╔══
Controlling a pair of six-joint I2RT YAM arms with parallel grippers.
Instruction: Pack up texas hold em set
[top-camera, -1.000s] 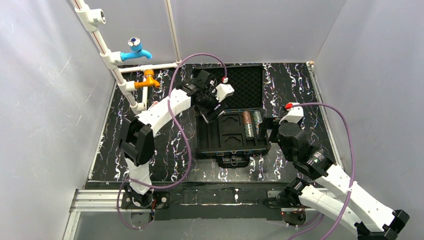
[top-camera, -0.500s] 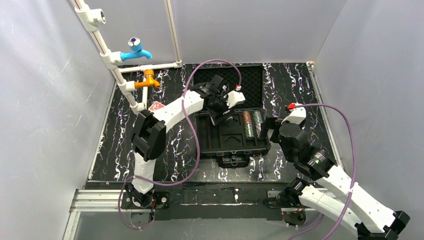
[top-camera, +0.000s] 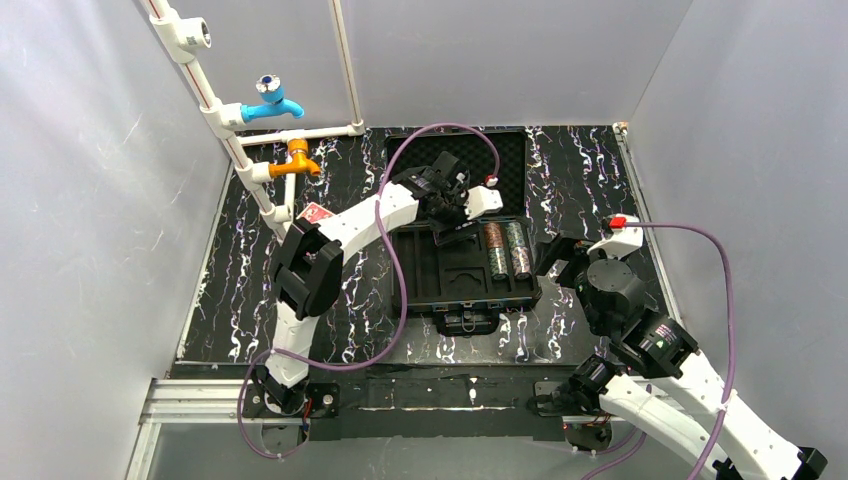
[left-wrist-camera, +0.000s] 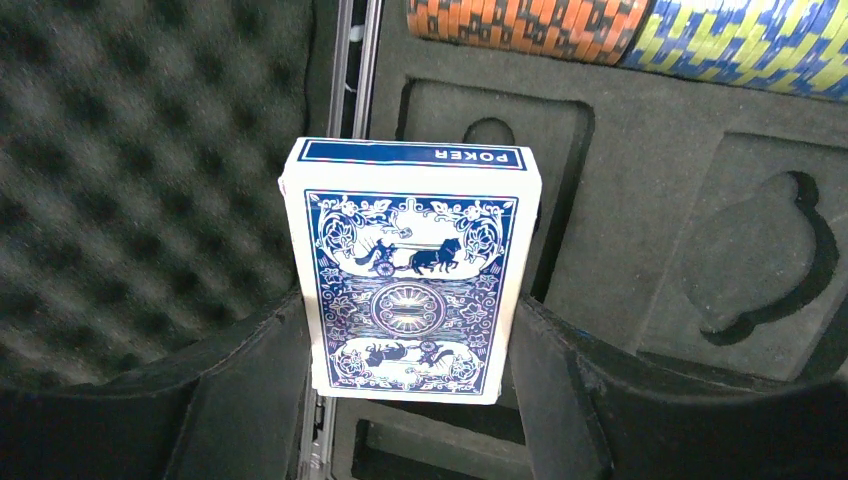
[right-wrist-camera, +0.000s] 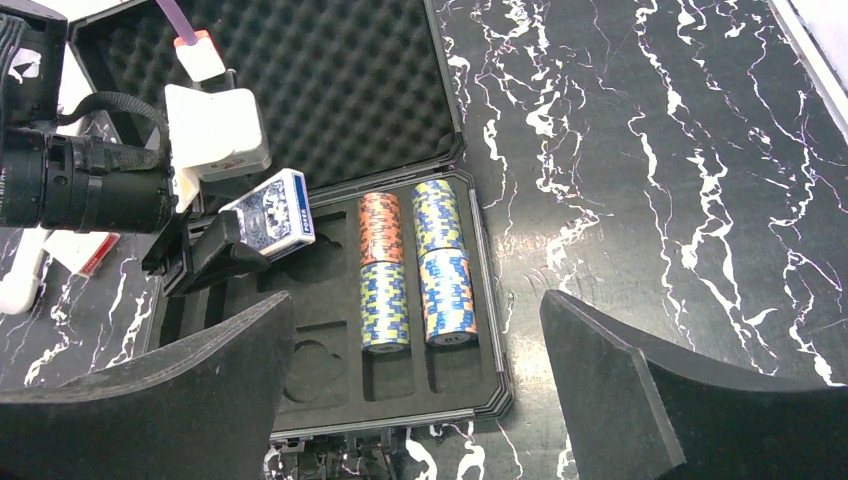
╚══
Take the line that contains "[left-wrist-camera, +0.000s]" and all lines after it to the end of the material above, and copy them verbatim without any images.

[left-wrist-camera, +0.000s] 
[right-wrist-camera, +0.000s] 

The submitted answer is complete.